#### What is being asked:
The answer should consist of every line in the material below that has the word "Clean".

-------- Information supplied

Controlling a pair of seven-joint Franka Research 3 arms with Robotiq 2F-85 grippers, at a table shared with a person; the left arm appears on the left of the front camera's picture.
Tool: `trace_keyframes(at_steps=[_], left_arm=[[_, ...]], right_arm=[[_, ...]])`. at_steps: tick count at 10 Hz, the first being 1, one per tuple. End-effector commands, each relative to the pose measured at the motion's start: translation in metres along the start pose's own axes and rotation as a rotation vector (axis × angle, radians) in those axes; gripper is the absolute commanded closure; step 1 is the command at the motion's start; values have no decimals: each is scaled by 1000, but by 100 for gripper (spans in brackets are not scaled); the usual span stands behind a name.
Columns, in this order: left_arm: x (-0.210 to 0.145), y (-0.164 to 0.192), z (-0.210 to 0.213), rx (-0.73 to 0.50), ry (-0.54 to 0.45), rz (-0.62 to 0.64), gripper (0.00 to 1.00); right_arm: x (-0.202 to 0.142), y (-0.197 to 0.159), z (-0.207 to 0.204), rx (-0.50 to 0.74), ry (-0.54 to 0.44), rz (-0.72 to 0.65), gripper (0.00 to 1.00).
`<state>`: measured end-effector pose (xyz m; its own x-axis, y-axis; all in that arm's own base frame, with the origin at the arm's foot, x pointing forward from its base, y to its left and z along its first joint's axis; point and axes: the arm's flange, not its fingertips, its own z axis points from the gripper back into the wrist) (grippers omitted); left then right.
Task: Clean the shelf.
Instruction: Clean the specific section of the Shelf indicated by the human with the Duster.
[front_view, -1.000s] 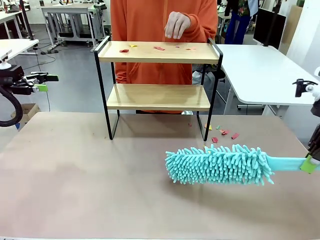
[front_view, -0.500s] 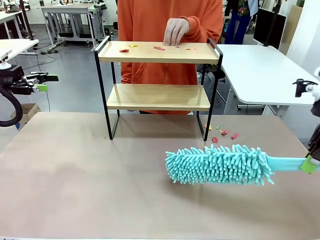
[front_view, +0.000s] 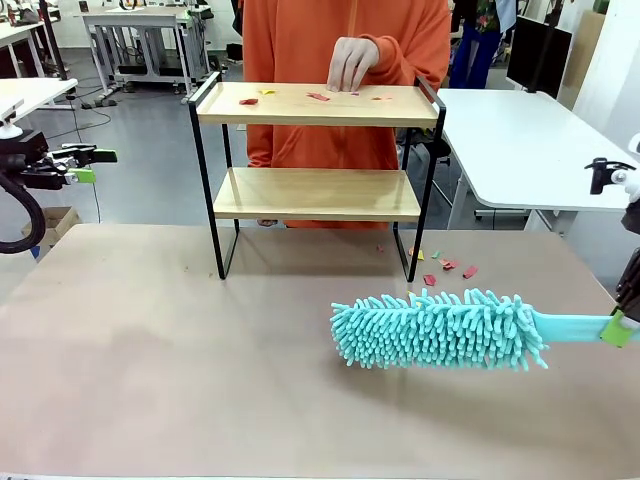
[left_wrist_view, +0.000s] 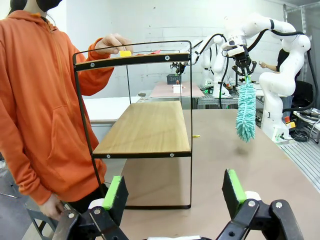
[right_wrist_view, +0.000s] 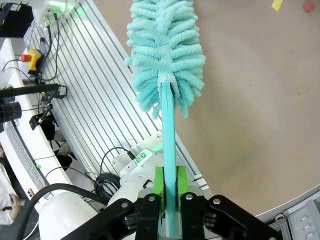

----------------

#### Result:
Task: Clean the shelf.
Instruction: Clean the specific section of the Shelf indicated by the human with the Duster.

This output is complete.